**WORK INSTRUCTION:**
Write out exactly the lines of the material below, beginning at the top and ending at the line that contains "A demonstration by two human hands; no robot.".

**DATA:**
....
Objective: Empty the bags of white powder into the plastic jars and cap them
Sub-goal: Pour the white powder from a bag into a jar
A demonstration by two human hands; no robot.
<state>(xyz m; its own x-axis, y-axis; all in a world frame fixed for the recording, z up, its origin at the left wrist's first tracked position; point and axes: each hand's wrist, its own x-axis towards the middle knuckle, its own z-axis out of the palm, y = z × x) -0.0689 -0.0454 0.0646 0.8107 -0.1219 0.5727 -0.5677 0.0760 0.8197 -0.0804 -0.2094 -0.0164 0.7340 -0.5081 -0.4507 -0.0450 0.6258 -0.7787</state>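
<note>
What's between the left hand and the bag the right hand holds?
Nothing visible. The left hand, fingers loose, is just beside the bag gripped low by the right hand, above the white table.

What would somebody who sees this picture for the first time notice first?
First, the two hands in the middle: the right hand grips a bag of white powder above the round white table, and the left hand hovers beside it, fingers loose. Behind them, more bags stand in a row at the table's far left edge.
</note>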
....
**TASK RESULT:**
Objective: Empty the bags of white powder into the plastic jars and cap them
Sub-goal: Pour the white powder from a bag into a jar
A demonstration by two human hands; no robot.

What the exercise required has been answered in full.